> Goal of the exercise: All of the data below should come back exactly as written, minus its images.
§ §
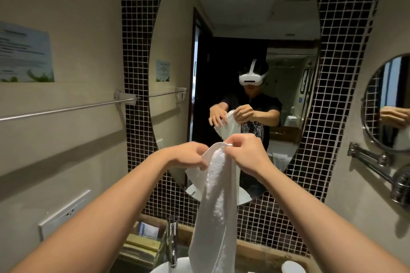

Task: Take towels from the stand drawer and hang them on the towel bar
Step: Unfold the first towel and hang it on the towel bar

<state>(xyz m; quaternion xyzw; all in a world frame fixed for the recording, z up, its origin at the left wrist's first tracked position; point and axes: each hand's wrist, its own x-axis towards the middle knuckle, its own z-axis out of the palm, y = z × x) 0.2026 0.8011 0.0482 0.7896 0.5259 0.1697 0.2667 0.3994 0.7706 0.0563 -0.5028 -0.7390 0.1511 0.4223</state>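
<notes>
Both hands (221,153) raised, pinching towel (216,206)

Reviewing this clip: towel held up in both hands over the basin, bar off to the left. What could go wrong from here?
1. The white towel hangs low beside the faucet over the sink; its tail could snag or get wet.
2. The left hand and right hand pinch only the top edge, so a corner might slip.
3. The towel bar is off left; the bunched towel may hang unevenly.

You're looking at a plain white towel (216,195), a dark brown mosaic wall (341,29) showing white grout, and beige side walls (84,6).
</notes>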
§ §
> Response area:
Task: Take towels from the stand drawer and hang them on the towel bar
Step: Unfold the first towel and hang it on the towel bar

<state>(xyz m; quaternion xyzw; all in a world frame fixed for the recording, z up, its origin at the left wrist's first tracked position; point and axes: each hand's wrist, its own x-axis towards the middle knuckle, its own z-axis out of the palm, y = z × x) 0.2026 0.8011 0.0482 0.7896 0.5259 0.1697 0.2667 0.3994 0.7706 0.0563 -0.5028 -0.7390 0.1511 0.4223</state>
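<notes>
Both hands (221,153) raised, pinching towel (216,206)

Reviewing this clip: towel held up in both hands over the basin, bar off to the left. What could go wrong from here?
1. The white towel hangs low beside the faucet over the sink; its tail could snag or get wet.
2. The left hand and right hand pinch only the top edge, so a corner might slip.
3. The towel bar is off left; the bunched towel may hang unevenly.

You're looking at a plain white towel (216,195), a dark brown mosaic wall (341,29) showing white grout, and beige side walls (84,6).
</notes>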

This concludes the response.